Exercise objective |
Down to the last line, set down the material below exactly; skip the pictures.

··· Stored data ···

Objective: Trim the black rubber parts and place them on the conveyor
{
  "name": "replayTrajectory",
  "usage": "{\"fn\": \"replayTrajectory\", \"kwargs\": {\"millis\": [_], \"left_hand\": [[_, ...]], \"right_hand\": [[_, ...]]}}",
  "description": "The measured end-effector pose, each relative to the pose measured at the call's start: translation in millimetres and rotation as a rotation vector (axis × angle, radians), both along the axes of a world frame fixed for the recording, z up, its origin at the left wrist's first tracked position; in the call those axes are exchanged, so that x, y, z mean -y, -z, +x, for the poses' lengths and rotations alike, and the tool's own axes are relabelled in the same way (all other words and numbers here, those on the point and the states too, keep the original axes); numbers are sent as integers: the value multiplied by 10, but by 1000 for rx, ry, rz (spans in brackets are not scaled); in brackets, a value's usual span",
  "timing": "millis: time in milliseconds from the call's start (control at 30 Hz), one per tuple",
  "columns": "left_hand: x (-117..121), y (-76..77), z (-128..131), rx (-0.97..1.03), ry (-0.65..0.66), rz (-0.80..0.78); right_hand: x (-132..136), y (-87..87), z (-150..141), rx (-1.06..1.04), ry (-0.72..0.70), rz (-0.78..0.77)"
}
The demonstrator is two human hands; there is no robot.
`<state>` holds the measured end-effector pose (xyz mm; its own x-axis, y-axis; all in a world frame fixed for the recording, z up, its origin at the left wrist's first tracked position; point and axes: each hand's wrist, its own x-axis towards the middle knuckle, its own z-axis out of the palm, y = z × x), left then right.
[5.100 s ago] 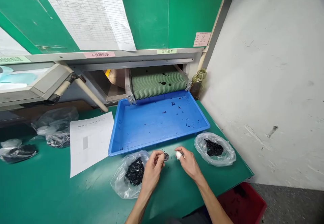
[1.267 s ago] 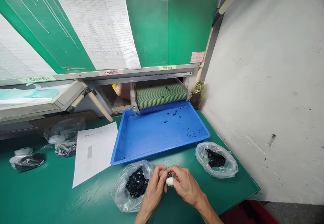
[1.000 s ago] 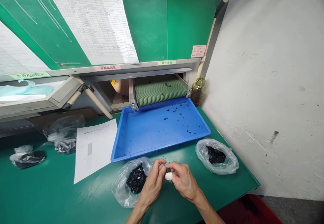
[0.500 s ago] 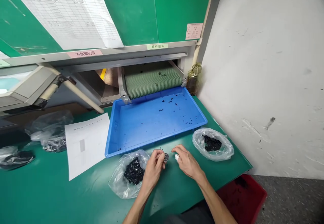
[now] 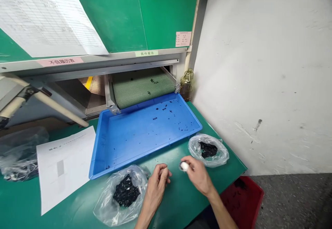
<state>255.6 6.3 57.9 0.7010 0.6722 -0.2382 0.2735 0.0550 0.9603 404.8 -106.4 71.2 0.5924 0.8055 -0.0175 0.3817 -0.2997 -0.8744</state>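
Your right hand [image 5: 197, 175] is closed in a pinch on a small white-wrapped piece [image 5: 184, 166], a dark rim showing at its edge. Your left hand [image 5: 156, 188] is loosely curled, with nothing visible in it, just beside a clear plastic bag of black parts [image 5: 125, 191]. A second bag [image 5: 219, 156] lies past your right hand, below a blue plastic tray [image 5: 124, 142] scattered with black bits.

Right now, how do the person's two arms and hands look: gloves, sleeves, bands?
The left hand and right hand are bare, no gloves. The left forearm and right forearm are bare too, with no sleeve, watch or band in view. A small white wrap shows at the right fingertips; worn or held, cannot tell.
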Motion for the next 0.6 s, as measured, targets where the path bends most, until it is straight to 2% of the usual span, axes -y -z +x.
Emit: {"fn": "replayTrajectory", "kwargs": {"millis": [133,200,267,400,500,600], "left_hand": [[9,-31,-8,-15,39,-17],[-28,-71,5,-12,51,-2],[-121,-134,35,-4,63,26],[-503,-329,132,1,66,125],[-906,-477,232,-26,49,196],[-1330,-544,393,-64,32,290]], "right_hand": [[354,-109,391,226,211,-105],[428,-122,472,258,295,-159],[400,-89,429,168,228,-165],[122,117,129,-56,-71,-117],[-98,348,-34,-145,-114,-116],[-221,584,-63,-212,-122,-124]]}}
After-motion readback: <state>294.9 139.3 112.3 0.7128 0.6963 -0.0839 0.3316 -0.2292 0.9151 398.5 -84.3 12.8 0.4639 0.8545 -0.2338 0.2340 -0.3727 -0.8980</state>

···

Answer for this exercise |
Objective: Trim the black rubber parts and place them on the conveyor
{
  "name": "replayTrajectory",
  "usage": "{\"fn\": \"replayTrajectory\", \"kwargs\": {\"millis\": [_], \"left_hand\": [[_, ...]], \"right_hand\": [[_, ...]]}}",
  "description": "The measured end-effector pose, each relative to the pose measured at the call's start: translation in millimetres and rotation as a rotation vector (axis × angle, radians), both along the axes of a world frame fixed for the recording, z up, its origin at the left wrist's first tracked position; in the call those axes are exchanged, so that x, y, z mean -y, -z, +x, for the poses' lengths and rotations alike, and the tool's own axes are relabelled in the same way (all other words and numbers here, those on the point and the states too, keep the original axes); numbers are sent as integers: the value multiplied by 10, but by 1000 for rx, ry, rz (spans in brackets are not scaled); in brackets, a value's usual span",
  "timing": "millis: time in milliseconds from the call's start (control at 30 Hz), one per tuple",
  "columns": "left_hand: x (-117..121), y (-76..77), z (-128..131), rx (-0.97..1.03), ry (-0.65..0.66), rz (-0.80..0.78); right_hand: x (-132..136), y (-87..87), z (-150..141), rx (-1.06..1.04), ry (-0.72..0.70), rz (-0.78..0.77)"
}
The demonstrator is two human hands; there is no robot.
`<state>` holds the measured end-effector pose (xyz mm; its own x-axis, y-axis; all in a world frame fixed for the recording, z up, its origin at the left wrist's first tracked position; point and axes: each hand's wrist, its own x-axis towards the middle knuckle, its own z-axis out of the palm, y = z × x), left then right.
[5.100 s ago] 
[1.267 s ago] 
[1.000 s ago] 
[0.500 s ago] 
[now] 
<state>255.6 6.3 57.9 0.7010 0.6722 -0.2382 0.2735 0.0550 0.9603 404.8 -106.4 71.2 0.5924 0.8055 -0.0175 0.3817 -0.2997 -0.8744</state>
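Your right hand [image 5: 197, 175] is closed in a pinch on a small white-wrapped piece [image 5: 184, 166], a dark rim showing at its edge. Your left hand [image 5: 156, 188] is loosely curled, with nothing visible in it, just beside a clear plastic bag of black parts [image 5: 125, 191]. A second bag [image 5: 219, 156] lies past your right hand, below a blue plastic tray [image 5: 124, 142] scattered with black bits.

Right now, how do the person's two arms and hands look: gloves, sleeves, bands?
The left hand and right hand are bare, no gloves. The left forearm and right forearm are bare too, with no sleeve, watch or band in view. A small white wrap shows at the right fingertips; worn or held, cannot tell.
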Motion for the next 0.6 s, as measured, targets where the path bends most, until it is straight to 2% of the usual span, axes -y -z +x.
Emit: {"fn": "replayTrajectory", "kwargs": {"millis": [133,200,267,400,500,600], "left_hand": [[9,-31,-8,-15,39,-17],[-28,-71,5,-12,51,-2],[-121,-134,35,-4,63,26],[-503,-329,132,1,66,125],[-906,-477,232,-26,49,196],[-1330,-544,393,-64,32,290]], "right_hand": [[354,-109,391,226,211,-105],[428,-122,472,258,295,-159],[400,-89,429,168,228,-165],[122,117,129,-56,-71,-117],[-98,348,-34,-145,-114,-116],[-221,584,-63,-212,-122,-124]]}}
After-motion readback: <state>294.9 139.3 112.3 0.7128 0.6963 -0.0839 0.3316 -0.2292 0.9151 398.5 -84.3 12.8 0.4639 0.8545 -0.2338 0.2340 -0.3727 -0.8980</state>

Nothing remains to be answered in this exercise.